(REQUIREMENT):
Say, as a bare number, how many lines of the listing hold "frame".

(COLLECTED DATA):
++++++

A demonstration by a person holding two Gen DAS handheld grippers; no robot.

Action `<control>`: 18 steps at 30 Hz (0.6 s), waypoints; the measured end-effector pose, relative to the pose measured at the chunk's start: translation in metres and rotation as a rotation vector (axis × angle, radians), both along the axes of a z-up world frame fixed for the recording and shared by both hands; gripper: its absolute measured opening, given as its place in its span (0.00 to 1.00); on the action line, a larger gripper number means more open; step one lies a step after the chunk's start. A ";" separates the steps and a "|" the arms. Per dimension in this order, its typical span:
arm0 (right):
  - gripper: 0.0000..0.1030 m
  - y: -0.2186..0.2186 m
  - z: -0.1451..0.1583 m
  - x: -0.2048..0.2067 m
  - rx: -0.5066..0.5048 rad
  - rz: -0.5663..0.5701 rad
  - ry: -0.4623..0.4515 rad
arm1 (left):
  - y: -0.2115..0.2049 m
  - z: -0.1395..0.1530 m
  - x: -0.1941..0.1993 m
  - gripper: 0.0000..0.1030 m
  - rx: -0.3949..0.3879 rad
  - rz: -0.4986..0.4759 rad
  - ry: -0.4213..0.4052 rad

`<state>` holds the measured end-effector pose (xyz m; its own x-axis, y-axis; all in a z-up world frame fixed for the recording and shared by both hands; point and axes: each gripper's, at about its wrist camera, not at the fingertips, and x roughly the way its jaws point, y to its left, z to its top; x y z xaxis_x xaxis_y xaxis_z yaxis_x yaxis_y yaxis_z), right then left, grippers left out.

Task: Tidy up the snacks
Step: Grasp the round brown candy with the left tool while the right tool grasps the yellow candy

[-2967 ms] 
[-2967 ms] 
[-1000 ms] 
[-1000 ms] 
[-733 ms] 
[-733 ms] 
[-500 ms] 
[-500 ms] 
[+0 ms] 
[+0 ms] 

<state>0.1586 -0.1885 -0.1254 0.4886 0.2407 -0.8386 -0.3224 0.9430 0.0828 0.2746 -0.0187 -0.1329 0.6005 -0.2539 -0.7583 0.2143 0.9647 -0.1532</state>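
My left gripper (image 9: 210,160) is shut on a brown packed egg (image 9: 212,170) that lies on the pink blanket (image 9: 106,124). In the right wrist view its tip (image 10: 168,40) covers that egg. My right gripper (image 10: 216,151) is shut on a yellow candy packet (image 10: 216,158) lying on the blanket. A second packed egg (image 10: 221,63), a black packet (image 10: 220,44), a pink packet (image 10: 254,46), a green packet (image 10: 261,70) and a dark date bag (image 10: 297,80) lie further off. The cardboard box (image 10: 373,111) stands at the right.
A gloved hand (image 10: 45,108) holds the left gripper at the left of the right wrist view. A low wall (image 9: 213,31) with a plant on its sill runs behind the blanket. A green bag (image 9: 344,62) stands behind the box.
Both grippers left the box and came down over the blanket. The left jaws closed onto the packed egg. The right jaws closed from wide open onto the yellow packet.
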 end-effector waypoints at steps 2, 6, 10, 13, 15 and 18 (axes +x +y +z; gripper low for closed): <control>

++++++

(RESULT FOR THIS EXERCISE):
2